Frauen lancieren Online-Bibelstudium

von Jaques Ungar, May 28, 2009
Zur Würdigung des Wirkens der vor wenigen Jahren verstorbenen Zürcherin Bea Zucker wurde in Jerusalem am diesjährigen Bildungsseminar des International Council for Jewish Women ein Online-Bibelstudien-Programm für Frauen in aller Welt lanciert. Mit der Vizepräsidentin Vera Kronenberg und Chana Berlowitz sind zwei Schweizerinnen massgeblich an Entwicklung und Verbreitung dieses Programms beteiligt.
ENGAGIERTE FRAUEN Chana Berlowitz, Leila Siegel, Inge-Lise Wormser, Nurit Löwinger, Leonie de Picciotto, Genf, vorne: Vera Kronenberg, Esther Rothschild (v.l.n.r.)

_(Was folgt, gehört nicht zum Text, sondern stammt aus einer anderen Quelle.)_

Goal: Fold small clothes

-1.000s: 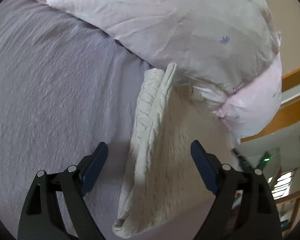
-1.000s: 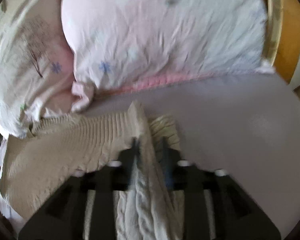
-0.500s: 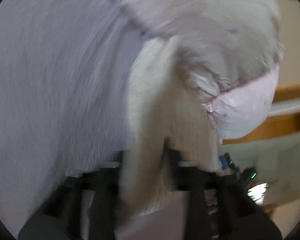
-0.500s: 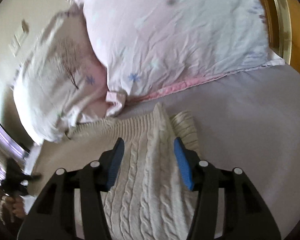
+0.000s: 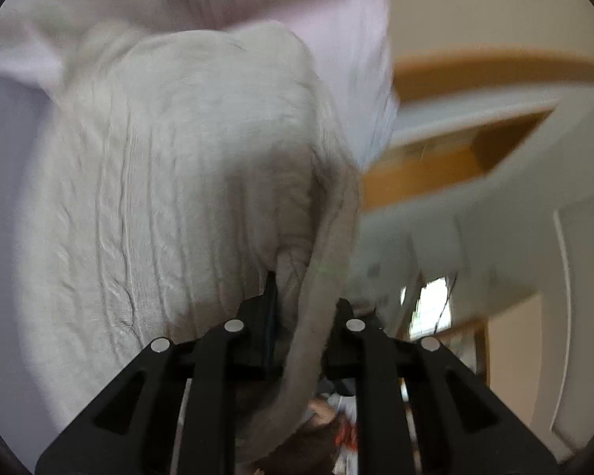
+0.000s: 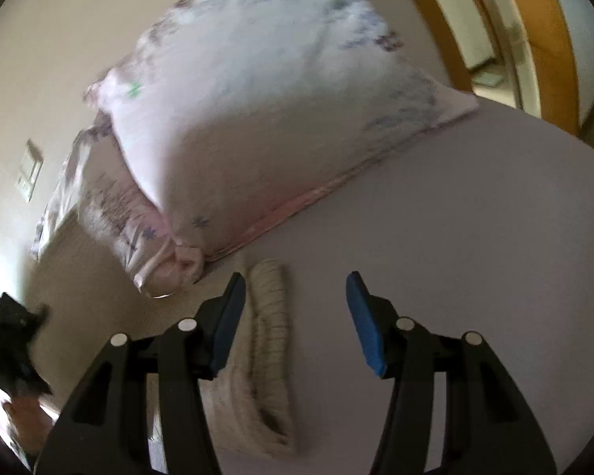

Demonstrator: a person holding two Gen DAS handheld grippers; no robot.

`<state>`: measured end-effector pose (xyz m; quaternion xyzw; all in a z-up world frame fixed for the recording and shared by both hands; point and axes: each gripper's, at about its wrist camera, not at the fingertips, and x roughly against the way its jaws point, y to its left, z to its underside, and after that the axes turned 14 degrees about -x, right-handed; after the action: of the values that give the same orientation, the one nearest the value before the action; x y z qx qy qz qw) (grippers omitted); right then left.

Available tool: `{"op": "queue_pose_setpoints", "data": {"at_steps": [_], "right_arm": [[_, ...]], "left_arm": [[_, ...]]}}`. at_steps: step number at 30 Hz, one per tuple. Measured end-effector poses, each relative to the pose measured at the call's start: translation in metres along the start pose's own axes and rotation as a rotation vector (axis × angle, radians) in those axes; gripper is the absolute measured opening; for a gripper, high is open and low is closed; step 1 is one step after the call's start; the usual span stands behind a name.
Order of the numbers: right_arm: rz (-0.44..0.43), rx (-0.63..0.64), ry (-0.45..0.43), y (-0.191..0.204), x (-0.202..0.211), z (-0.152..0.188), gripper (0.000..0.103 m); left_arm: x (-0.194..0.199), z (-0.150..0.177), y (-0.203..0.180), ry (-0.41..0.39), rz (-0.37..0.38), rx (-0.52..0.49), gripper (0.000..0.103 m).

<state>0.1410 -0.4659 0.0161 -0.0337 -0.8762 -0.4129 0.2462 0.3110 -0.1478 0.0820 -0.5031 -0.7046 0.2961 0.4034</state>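
The sweater (image 5: 170,182) is a small cream cable-knit piece, soft and thick, with raised braided ribs running along its length. In my left wrist view it fills most of the frame, lifted and draped in a rounded bulge, one folded edge hanging down in a narrow band that my left claw (image 5: 303,316) pinches between its closed fingers. The knit there is bunched and creased. In my right wrist view the same sweater (image 6: 267,316) lies on the lavender bed sheet (image 6: 475,237), its ribbed hem doubled into a long roll just beside my right claw's left finger, close below the pillow's corner. The view is blurred.
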Motion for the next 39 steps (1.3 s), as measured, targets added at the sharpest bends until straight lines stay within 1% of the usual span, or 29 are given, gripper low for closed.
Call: {"op": "queue_pose_setpoints", "data": {"at_steps": [1,2,3,4,5,6,7,9,10,11,12,14,16,18,19,21,22,23,24,25,27,30,31,32,34,35,36,38,39], "right_arm": [[0.000,-0.017,0.011,-0.004,0.000,-0.002,0.053],[0.001,-0.033,0.025,-0.008,-0.001,-0.003,0.053],[0.003,-0.049,0.053,-0.012,-0.002,-0.006,0.053],[-0.002,-0.055,0.075,-0.013,-0.002,-0.008,0.056],[-0.014,-0.058,0.098,-0.014,-0.002,-0.009,0.063],[-0.037,-0.062,0.126,-0.015,-0.002,-0.011,0.068],[-0.063,-0.076,0.161,-0.015,-0.005,-0.013,0.077],[-0.126,-0.136,0.270,-0.018,-0.020,-0.016,0.082],[-0.138,-0.167,0.323,-0.018,-0.030,-0.016,0.082],[-0.139,-0.189,0.365,-0.018,-0.040,-0.014,0.082],[-0.131,-0.202,0.416,-0.016,-0.053,-0.012,0.082],[-0.103,-0.195,0.472,-0.011,-0.072,-0.006,0.081],[-0.112,-0.171,0.496,0.000,-0.080,-0.001,0.082],[-0.123,-0.170,0.529,0.008,-0.086,0.004,0.082],[-0.109,-0.141,0.522,0.012,-0.088,0.005,0.082],[-0.090,-0.103,0.523,0.020,-0.093,0.009,0.083],[-0.087,-0.093,0.526,0.023,-0.095,0.010,0.079],[-0.082,-0.074,0.533,0.026,-0.097,0.012,0.070],[-0.066,-0.051,0.529,0.029,-0.098,0.016,0.068],[-0.061,-0.044,0.527,0.030,-0.098,0.015,0.065],[-0.073,-0.051,0.528,0.028,-0.098,0.017,0.061],[-0.100,-0.067,0.526,0.021,-0.098,0.017,0.041],[-0.121,-0.076,0.531,0.018,-0.097,0.016,0.037],[-0.131,-0.074,0.530,0.018,-0.096,0.017,0.034],[-0.143,-0.060,0.512,0.022,-0.091,0.019,0.032],[-0.158,-0.060,0.500,0.026,-0.087,0.019,0.031],[-0.203,-0.069,0.493,0.035,-0.083,0.020,0.031],[-0.288,-0.052,0.501,0.057,-0.075,0.024,0.030],[-0.302,-0.027,0.509,0.068,-0.073,0.028,0.030]], "left_arm": [[-0.025,0.002,0.000,0.051,0.002,-0.009,0.019],[-0.059,0.005,0.001,0.129,0.024,-0.009,0.019],[-0.076,0.008,0.002,0.171,0.085,0.009,0.019],[-0.078,0.009,0.002,0.179,0.128,0.021,0.019],[-0.068,0.008,-0.002,0.157,0.155,0.003,0.019],[-0.049,0.004,-0.006,0.109,0.127,-0.038,0.021],[-0.016,-0.003,-0.005,0.023,0.035,-0.079,0.026],[0.028,-0.008,0.005,-0.076,-0.138,-0.080,0.055],[0.048,-0.009,0.014,-0.108,-0.227,-0.073,0.058],[0.062,-0.007,0.024,-0.110,-0.306,-0.062,0.058],[0.065,-0.005,0.033,-0.091,-0.338,-0.041,0.060],[0.059,0.006,0.050,0.000,-0.400,0.008,0.061],[0.042,0.014,0.060,0.085,-0.486,0.005,0.061],[0.041,0.019,0.066,0.085,-0.486,0.006,0.061],[0.040,0.019,0.066,0.076,-0.482,0.002,0.061],[0.029,0.014,0.066,0.080,-0.510,-0.025,0.066],[0.027,0.014,0.065,0.086,-0.547,-0.042,0.069],[0.019,0.012,0.062,0.091,-0.578,-0.050,0.078],[0.022,0.017,0.059,0.095,-0.611,-0.046,0.083],[0.025,0.018,0.060,0.087,-0.631,-0.033,0.083],[0.031,0.022,0.062,0.060,-0.629,-0.020,0.083],[0.028,0.024,0.072,0.077,-0.534,0.036,0.083],[0.024,0.024,0.078,0.079,-0.470,0.070,0.082],[0.019,0.023,0.080,0.077,-0.443,0.072,0.082],[0.002,0.023,0.088,0.108,-0.314,0.106,0.065],[0.000,0.025,0.091,0.106,-0.311,0.118,0.058],[0.004,0.025,0.088,0.112,-0.306,0.099,0.047],[0.022,0.022,0.081,0.115,-0.262,0.058,0.041],[0.036,0.021,0.075,0.107,-0.268,0.030,0.041]]}}
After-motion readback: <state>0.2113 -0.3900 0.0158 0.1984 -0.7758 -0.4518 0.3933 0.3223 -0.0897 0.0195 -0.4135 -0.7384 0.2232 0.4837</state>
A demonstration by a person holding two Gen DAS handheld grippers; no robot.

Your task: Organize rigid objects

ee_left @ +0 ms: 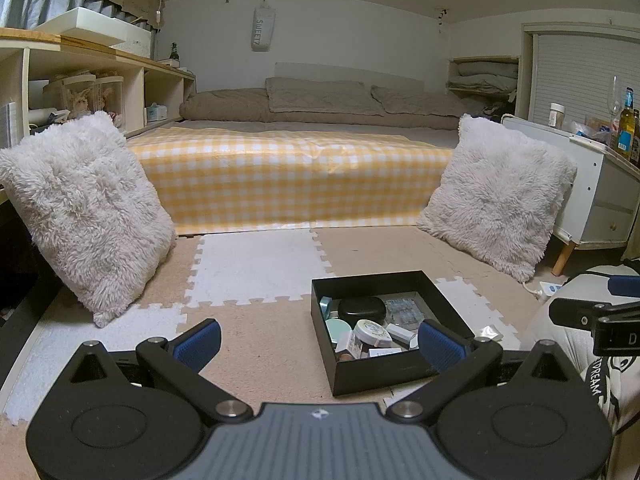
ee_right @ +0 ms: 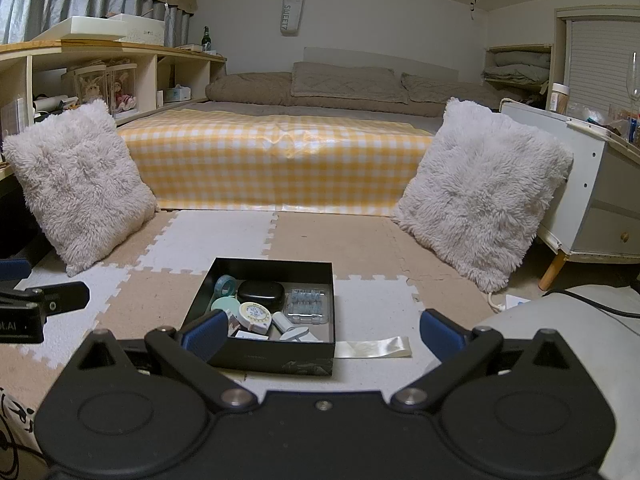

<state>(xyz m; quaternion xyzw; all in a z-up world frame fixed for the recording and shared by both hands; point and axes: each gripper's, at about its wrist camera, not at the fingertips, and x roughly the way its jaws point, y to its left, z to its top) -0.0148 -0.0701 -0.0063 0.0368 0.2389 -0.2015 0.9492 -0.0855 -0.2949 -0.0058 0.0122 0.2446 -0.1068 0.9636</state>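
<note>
low floor views, facing bed [ee_left: 292,168], sharing box [ee_right: 276,354]

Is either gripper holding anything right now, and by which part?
Nothing held: left gripper and right gripper are both open, short of the box.

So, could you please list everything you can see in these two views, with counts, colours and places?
Square cardboard box: one, black, open, on the foam floor mats, holding small items.
Oval glossy case: one, black, inside box, toward the back.
Clear plastic blister pack: one, transparent, inside box, right side.
Round dial-printed tin: one, white, inside box, centre.
Tape roll: one, teal, inside box, back left corner.
Shiny flat strip: one, pale, on mat right of box.
Fluffy square cushions: two, white, leaning either side of the bed.
Left gripper: open.
Right gripper: open.
</note>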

Einer der Höhepunkte des Herczeg-Jerusalem-Seminars für jüdische Bildung, das der International Council for Jewish Women (ICJW) vom 17. bis 20. Mai im Kibbutz Ramat Rachel bei Jerusalem durchgeführt hat, war die Lancierung des interaktiven Bea-Zucker-Online-Bibelstudien-Programms für Frauen in aller Welt. DasMotto des Kurses lautet «The Five Books of Moses: Contemporary Issues and Classic Perspectives». Vorgänger dieses Programms war ein äusserst erfolgreicher zehnteiliger Kurs über zehn biblische Frauen gewesen, der, wie auch das neue Programm, in den Sprachen Russisch, Englisch und Spanisch verfügbar war und Tausende von Interessentinnen und Interssenten aus aller Welt anzog.

Bibelstudium

Aus schweizerischer Sicht war die Lancierung des Bea-Zucker-Bibelstudien-Programms von besonderer Bedeutung. Mit Vera Kronenberg (Basel, ICJW-Vizepräsidentin) und Chana Berlowitz (Zürich) stehen nämlich zwei schon seit vielen Jahren für die Rechte und die Stellung der Frauen in allen Aspekten der Gesellschaft engagierte jüdische Frauen aus der Schweiz als Leiterinnen des Programms – man darf sie auch als dessen geistige Schöpferinnen bezeichnen – im Zentrum des Denkens und Geschehens. Die Realisierung des Programms und die Sicherung seiner Durchführung für die nächsten drei Jahre wurden ermöglicht durch die Grosszügigkeit und das Verständnis von Gabrielle und Olivier Zucker, den Kindern der vor einigen Jahren verstorbenen Zürcherin Bea Zucker, die sich zeitlebens für die Verbreitung von jüdischem Wissen eingesetzt hatte, vor allem unter Frauen, die keine Gelegenheit für eine jüdische Schulbildung gehabt haben. Auch das Erreichen jüdischer Frauen in Osteuropa war Bea Zucker, für die der ICJW stets im Zentrum des Wirkens gestanden hatte, ein echtes Anliegen gewesen.

Gemeinsame Initiative

Der dreijährige Kurs des nun angelaufenen Bibel-Programms ist von Bonna Devora Haberman, Forscherin, Autorin und Lehrerin, verfasst worden. Er enthält auch ein Online-Forum, das Teilnehmerinnen und Teilnehmern ermöglicht, das studierte Material untereinander zu diskutieren, aber auch Bonna Haberman selber Fragen zu stellen. Interessentinnen und Interessenten klicken auf «Jewish Education» auf www.icjw.org. Das Programm entspringt einer gemeinsamen Initiative des ICJW und des Rappaport-Zentrums für Assimilationsforschung und die Stärkung der jüdischen Vitalität der Bar-Ilan-Universität. Das alle vier Jahre abgehaltene Bildungsseminar des ICJW, der  52 Organisationen in 47 Ländern vertritt, vermochte diesmal mit Teilnehmerinnen aus 17 Ländern etwas weniger Gäste als sonst zu mobilisieren, was Vera Kronenberg auf die allgemein durch die Wirtschaftskrise getrübte Atmosphäre zurückführt. Dessen ungeachtet stand das Seminar unter dem Leitsatz «Zeit und Ort: Profunde philosophische Konzepte im Judentum» inhaltlich und intellektuell auf aussergewöhnlich hohem Niveau. Der nächste Kongress des ICJW findet vom 6. bis 12. Mai 2010 in Cape Town, Südafrika, statt, und Vera Kronenberg ist überzeugt, dass er sich angesichts der zahlreichen akuten sozialen und wirtschaftlichen Probleme, vor welche sich nicht zuletzt die jüdische Frau gestellt sieht, eines Grossaufmarschs interessierter und aktiver Teilnehmerinnen erfreuen wird.